> _About this task_
Please print the whole listing again, exactly as shown.
◇ ◇ ◇ ◇ ◇ ◇ ◇
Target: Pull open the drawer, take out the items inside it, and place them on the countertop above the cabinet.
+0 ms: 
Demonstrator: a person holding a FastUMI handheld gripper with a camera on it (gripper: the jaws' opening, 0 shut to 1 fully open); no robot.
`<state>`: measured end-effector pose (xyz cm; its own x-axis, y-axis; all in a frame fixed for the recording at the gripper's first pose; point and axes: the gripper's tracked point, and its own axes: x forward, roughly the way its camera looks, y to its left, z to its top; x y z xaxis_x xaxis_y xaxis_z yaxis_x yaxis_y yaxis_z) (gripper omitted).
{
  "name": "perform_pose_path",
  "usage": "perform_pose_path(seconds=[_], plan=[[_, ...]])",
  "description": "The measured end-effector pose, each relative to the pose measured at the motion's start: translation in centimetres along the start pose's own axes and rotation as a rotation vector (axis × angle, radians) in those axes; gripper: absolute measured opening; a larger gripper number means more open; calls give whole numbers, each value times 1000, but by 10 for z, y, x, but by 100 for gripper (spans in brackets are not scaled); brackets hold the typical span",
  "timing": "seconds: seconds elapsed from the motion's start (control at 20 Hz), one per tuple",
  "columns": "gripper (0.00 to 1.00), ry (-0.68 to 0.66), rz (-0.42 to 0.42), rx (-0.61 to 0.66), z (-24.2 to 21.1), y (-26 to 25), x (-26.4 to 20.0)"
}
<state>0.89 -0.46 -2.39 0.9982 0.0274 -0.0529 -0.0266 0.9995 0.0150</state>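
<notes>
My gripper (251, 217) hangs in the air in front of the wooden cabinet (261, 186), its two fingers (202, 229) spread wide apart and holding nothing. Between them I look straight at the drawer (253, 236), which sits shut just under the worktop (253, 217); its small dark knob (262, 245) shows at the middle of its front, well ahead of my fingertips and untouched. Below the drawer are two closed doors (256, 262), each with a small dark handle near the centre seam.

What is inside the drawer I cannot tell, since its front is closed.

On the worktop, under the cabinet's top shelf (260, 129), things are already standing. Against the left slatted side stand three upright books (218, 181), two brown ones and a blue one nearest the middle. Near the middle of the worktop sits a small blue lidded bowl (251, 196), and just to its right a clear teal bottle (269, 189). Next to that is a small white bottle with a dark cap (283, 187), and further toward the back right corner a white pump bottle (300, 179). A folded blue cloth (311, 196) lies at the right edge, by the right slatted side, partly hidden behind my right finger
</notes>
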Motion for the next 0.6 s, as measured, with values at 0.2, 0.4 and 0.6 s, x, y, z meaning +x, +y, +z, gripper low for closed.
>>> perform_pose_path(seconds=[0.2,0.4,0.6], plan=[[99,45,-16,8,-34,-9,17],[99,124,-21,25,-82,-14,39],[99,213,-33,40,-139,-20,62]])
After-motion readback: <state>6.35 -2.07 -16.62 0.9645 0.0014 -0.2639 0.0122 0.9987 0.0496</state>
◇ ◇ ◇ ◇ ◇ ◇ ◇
> _Response area_
Target: Pull open the drawer, take out the items inside it, and place them on the countertop above the cabinet.
+0 ms: 
Demonstrator: a person holding a FastUMI handheld gripper with a camera on it (gripper: the jaws' opening, 0 shut to 1 fully open); no robot.
`<state>`: measured end-effector pose (xyz cm; its own x-axis, y-axis; all in a frame fixed for the recording at the gripper's first pose; point and axes: the gripper's tracked point, and its own axes: x forward, roughly the way its camera looks, y to its left, z to its top; x y z xaxis_x xaxis_y xaxis_z yaxis_x yaxis_y yaxis_z) (gripper omitted).
{
  "name": "perform_pose_path",
  "usage": "perform_pose_path(seconds=[_], plan=[[_, ...]])",
  "description": "The measured end-effector pose, each relative to the pose measured at the motion's start: translation in centimetres along the start pose's own axes and rotation as a rotation vector (axis × angle, radians) in those axes; gripper: absolute measured opening; a larger gripper number means more open; calls give whole numbers, each value times 1000, but by 10 for z, y, x, but by 100 for gripper (spans in brackets are not scaled); brackets hold the typical span",
  "timing": "seconds: seconds elapsed from the motion's start (control at 20 Hz), one per tuple",
  "columns": "gripper (0.00 to 1.00), ry (-0.68 to 0.66), rz (-0.42 to 0.42), rx (-0.61 to 0.66), z (-24.2 to 21.1), y (-26 to 25), x (-26.4 to 20.0)"
}
<state>0.89 -0.46 -2.39 0.9982 0.0274 -0.0529 -0.0266 0.9995 0.0150</state>
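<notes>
My gripper (251, 217) hangs in the air in front of the wooden cabinet (261, 186), its two fingers (202, 229) spread wide apart and holding nothing. Between them I look straight at the drawer (253, 236), which sits shut just under the worktop (253, 217); its small dark knob (262, 245) shows at the middle of its front, well ahead of my fingertips and untouched. Below the drawer are two closed doors (256, 262), each with a small dark handle near the centre seam.

What is inside the drawer I cannot tell, since its front is closed.

On the worktop, under the cabinet's top shelf (260, 129), things are already standing. Against the left slatted side stand three upright books (218, 181), two brown ones and a blue one nearest the middle. Near the middle of the worktop sits a small blue lidded bowl (251, 196), and just to its right a clear teal bottle (269, 189). Next to that is a small white bottle with a dark cap (283, 187), and further toward the back right corner a white pump bottle (300, 179). A folded blue cloth (311, 196) lies at the right edge, by the right slatted side, partly hidden behind my right finger
</notes>
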Motion for the next 0.6 s, as measured, with values at 0.2, 0.4 and 0.6 s, x, y, z meaning +x, +y, +z, gripper low for closed.
>>> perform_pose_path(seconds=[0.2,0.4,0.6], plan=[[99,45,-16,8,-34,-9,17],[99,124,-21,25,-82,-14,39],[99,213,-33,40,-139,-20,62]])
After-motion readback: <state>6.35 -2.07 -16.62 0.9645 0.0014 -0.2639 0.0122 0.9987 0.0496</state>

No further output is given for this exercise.